Chile-Tails: Spice Up Your Sippers

If you’re like me, chile season ignites a kind of hoarding mania. I still have a few freezer bags from last year’s harvest, but the thought of running out before ­autumn 2016 fills me with anxious dread. It’s as though I’d never before been reduced to buying the canned stuff from the grocery store and survived to tell about it. Maybe it’s the slight evening chill, coupled with the smell of roasting chile wafting dreamily across Santa Fe, that rattles my brain with the promise of cozy nights in front of a crackling fire and delving into a comforting bowl of green chile stew. Maybe it’s the omelets, sandwiches, sauces, pastas and, well, anything edible that will be begging for a bit of New Mexico homegrown love. Or maybe it’s the cocktails that can be enhanced with a dash of red or green. Cocktails? Yes, my friends, and here are a few ways to use our acclaimed peppers in your drinks:

Infused: Infusions are a quick and easy way to get more flavor directly into your booze. Think about infusing "like with like" characteristics. For example, the bright, vegetal qualities of raw green peppers go very well with (unaged) spirits such as tequila blanco, cachaça (Brazilian rum made from sugar cane) and some gins. Red chile pods, or powder, have an earthy, savory quality that I particularly like with whiskey or aged versions of spirits. When infusing, leave the chile in until the desired flavor and heat take effect. Don't simply plop it in and leave it indefinitely, as the pepper will continue flavoring the spirit as long as it's in there, and eventually, the last sips are overkill.

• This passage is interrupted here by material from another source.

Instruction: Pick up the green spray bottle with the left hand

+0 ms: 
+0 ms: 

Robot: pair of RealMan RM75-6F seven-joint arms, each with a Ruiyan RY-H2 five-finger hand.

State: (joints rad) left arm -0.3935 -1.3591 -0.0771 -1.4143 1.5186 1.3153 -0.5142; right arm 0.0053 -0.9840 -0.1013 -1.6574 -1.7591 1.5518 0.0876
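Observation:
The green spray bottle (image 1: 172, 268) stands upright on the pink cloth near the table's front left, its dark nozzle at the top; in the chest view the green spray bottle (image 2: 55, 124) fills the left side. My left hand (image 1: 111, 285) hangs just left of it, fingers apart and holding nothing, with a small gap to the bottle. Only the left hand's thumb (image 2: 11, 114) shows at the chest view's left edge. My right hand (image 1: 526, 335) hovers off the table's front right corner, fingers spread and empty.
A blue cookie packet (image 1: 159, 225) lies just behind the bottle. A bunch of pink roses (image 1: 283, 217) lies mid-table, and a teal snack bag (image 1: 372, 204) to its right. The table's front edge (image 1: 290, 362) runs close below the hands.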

Muddled: Muddling means pressing the seeded, raw or peeled roasted chile peppers into the bottom of a mixing glass to extract flavor and vegetal oils. Muddle, then add liquid ingredients and ice, shake and strain. If there are lots of bits floating around, double strain by using a Hawthorne strainer and a small sieve over the cocktail glass.

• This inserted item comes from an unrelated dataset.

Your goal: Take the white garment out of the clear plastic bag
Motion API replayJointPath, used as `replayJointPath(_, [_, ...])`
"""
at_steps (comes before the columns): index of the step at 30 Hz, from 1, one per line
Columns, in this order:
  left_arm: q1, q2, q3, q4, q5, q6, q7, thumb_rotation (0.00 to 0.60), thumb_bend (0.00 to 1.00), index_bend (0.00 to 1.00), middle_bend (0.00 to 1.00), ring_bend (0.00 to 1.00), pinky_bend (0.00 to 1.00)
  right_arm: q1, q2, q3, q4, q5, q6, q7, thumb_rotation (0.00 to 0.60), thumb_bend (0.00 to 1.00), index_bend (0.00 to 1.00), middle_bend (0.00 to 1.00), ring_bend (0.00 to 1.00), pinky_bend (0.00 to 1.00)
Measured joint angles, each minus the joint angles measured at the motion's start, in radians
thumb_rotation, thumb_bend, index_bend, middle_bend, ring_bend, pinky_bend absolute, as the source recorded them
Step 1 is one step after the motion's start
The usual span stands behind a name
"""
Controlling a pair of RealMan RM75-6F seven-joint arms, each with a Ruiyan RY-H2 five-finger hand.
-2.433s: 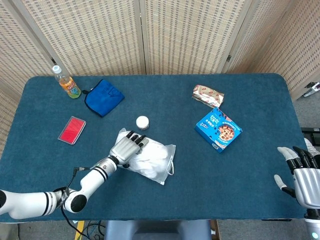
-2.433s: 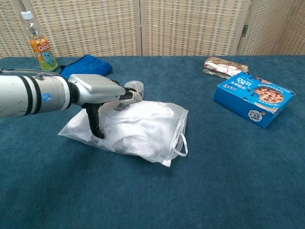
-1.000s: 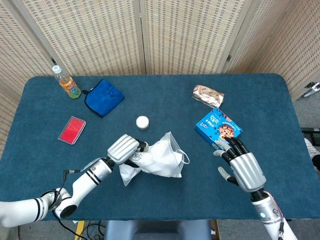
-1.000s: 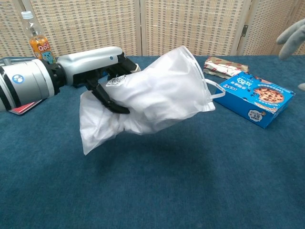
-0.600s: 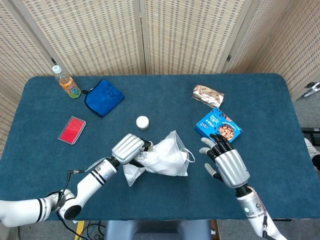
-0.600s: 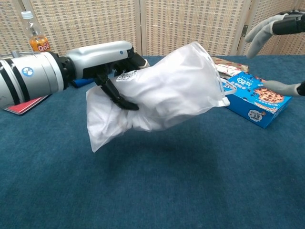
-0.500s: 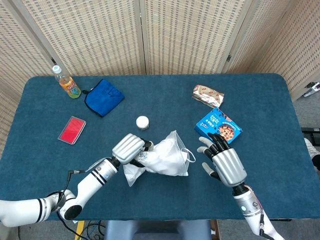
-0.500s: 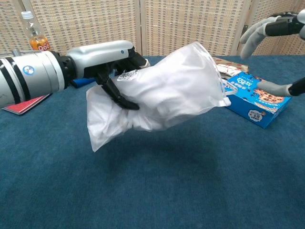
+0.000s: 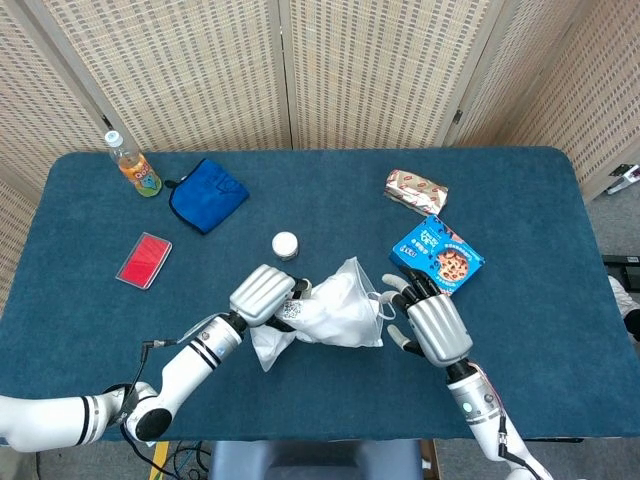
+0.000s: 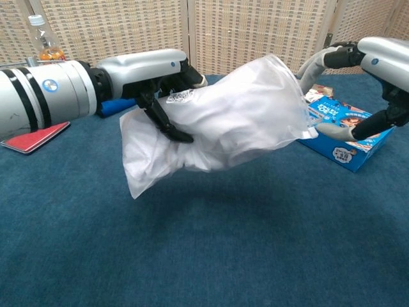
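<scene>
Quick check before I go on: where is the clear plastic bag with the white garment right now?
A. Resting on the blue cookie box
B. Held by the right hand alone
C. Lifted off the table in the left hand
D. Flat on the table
C: the left hand grips the clear plastic bag clear of the blue table.

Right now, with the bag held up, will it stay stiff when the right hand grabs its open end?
Probably not. The clear plastic bag sags below the left hand, so it looks floppy. Its glossy film may slip between the right hand fingers.

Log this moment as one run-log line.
left hand: holds clear plastic bag aloft | right hand: open at bag mouth | white garment: inside bag
</scene>
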Motion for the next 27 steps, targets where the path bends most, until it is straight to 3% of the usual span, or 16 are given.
replayJointPath(27, [-0.085, -0.051, -0.039, -0.035, -0.156, 0.026, 0.145, 0.6, 0.29, 0.53, 0.61, 0.61, 0.68, 0.021, 0.007, -0.004, -0.014, 0.044, 0.017, 0.036, 0.6, 0.27, 0.39, 0.21, 0.07, 0.16])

Puréed: Mix some chile with a little sugar and citrus (fresh lemon or lime juice) into a blender until it is liquefied enough to shake with other ingredients. You can cook the mixture on the stovetop before blending, if you prefer a mellower flavor.

Syrup: Cook 2 cups sugar to 1 ½ cups water with ⅓ cup chile (red or green, raw or roasted, depending on what taste you're looking for) in a small saucepan until the sugar is dissolved. Let the mixture sit (overnight in the fridge, if possible), then strain and bottle.

Powdered: Mix some red or green chile powder with either salt or sugar in a food processor to use as a colorful rim on a cocktail glass. Borrowing from our New Mexico red-and-green chile dishes, why not rim a glass with half of each kind and experience Christmas anytime of the year?